**What the exercise asks:** Line by line, repeat the material below without any deviation.

====== The data

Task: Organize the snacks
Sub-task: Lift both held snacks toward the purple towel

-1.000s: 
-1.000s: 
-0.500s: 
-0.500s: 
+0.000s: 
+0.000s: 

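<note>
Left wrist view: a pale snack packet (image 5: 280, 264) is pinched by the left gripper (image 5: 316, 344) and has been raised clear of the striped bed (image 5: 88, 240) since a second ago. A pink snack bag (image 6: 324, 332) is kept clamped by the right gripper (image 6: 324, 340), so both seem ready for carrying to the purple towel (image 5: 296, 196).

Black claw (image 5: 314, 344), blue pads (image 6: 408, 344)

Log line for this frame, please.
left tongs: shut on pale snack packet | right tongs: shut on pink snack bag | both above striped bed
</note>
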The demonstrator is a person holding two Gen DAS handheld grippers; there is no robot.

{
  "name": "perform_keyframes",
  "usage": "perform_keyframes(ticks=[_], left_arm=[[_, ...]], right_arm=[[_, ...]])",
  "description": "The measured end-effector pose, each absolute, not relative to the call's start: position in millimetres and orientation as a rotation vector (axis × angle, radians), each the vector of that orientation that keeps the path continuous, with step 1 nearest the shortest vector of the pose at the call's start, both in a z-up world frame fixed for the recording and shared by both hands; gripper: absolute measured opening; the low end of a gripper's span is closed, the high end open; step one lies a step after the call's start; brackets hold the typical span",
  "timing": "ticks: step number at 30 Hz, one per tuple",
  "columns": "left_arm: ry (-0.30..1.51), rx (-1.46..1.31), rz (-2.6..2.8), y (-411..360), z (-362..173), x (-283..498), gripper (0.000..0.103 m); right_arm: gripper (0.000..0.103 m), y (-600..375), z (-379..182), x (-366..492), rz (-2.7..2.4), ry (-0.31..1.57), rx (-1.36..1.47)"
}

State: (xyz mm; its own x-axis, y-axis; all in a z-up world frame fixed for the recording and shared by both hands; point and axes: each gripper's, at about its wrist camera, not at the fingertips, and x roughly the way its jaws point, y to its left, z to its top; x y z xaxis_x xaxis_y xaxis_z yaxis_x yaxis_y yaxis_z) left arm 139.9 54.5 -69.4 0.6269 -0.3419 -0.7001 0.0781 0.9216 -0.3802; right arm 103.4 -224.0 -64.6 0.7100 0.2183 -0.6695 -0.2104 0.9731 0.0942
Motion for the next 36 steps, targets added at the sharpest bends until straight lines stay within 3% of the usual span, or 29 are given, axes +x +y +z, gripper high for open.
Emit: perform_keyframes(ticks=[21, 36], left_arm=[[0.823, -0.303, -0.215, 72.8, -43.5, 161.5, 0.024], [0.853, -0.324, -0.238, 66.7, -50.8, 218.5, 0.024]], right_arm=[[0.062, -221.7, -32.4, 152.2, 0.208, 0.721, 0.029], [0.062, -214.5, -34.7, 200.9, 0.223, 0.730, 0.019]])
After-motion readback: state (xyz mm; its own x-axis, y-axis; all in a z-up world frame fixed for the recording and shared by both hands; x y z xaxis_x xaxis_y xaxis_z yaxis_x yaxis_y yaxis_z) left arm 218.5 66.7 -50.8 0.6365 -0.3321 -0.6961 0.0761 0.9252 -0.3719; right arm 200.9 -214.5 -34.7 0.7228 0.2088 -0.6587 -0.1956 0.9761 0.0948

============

**Solution for this problem:**
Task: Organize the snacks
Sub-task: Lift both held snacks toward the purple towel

-1.000s: 
-1.000s: 
-0.500s: 
-0.500s: 
+0.000s: 
+0.000s: 

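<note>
Left wrist view: a pale snack packet (image 5: 280, 264) is pinched by the left gripper (image 5: 316, 344) and has been raised clear of the striped bed (image 5: 88, 240) since a second ago. A pink snack bag (image 6: 324, 332) is kept clamped by the right gripper (image 6: 324, 340), so both seem ready for carrying to the purple towel (image 5: 296, 196).

Black claw (image 5: 314, 344), blue pads (image 6: 408, 344)

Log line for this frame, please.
left tongs: shut on pale snack packet | right tongs: shut on pink snack bag | both above striped bed
</note>
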The demonstrator is a person holding two Gen DAS handheld grippers; there is no robot.

{
  "name": "perform_keyframes",
  "usage": "perform_keyframes(ticks=[_], left_arm=[[_, ...]], right_arm=[[_, ...]])",
  "description": "The measured end-effector pose, each absolute, not relative to the call's start: position in millimetres and orientation as a rotation vector (axis × angle, radians), each the vector of that orientation that keeps the path continuous, with step 1 nearest the shortest vector of the pose at the call's start, both in a z-up world frame fixed for the recording and shared by both hands; gripper: absolute measured opening; the low end of a gripper's span is closed, the high end open; step one lies a step after the call's start; brackets hold the typical span",
  "timing": "ticks: step number at 30 Hz, one per tuple",
  "columns": "left_arm: ry (-0.30..1.51), rx (-1.46..1.31), rz (-2.6..2.8), y (-411..360), z (-362..173), x (-283..498), gripper (0.000..0.103 m); right_arm: gripper (0.000..0.103 m), y (-600..375), z (-379..182), x (-366..492), rz (-2.7..2.4), ry (-0.31..1.57), rx (-1.36..1.47)"
}

State: (xyz mm; its own x-axis, y-axis; all in a z-up world frame fixed for the recording and shared by both hands; point and axes: each gripper's, at about its wrist camera, not at the fingertips, and x roughly the way its jaws point, y to its left, z to its top; x y z xaxis_x xaxis_y xaxis_z yaxis_x yaxis_y yaxis_z) left arm 139.9 54.5 -69.4 0.6269 -0.3419 -0.7001 0.0781 0.9216 -0.3802; right arm 103.4 -224.0 -64.6 0.7100 0.2183 -0.6695 -0.2104 0.9731 0.0942
Motion for the next 36 steps, targets added at the sharpest bends until straight lines stay within 3% of the usual span, or 29 are given, axes +x +y +z, gripper high for open.
Emit: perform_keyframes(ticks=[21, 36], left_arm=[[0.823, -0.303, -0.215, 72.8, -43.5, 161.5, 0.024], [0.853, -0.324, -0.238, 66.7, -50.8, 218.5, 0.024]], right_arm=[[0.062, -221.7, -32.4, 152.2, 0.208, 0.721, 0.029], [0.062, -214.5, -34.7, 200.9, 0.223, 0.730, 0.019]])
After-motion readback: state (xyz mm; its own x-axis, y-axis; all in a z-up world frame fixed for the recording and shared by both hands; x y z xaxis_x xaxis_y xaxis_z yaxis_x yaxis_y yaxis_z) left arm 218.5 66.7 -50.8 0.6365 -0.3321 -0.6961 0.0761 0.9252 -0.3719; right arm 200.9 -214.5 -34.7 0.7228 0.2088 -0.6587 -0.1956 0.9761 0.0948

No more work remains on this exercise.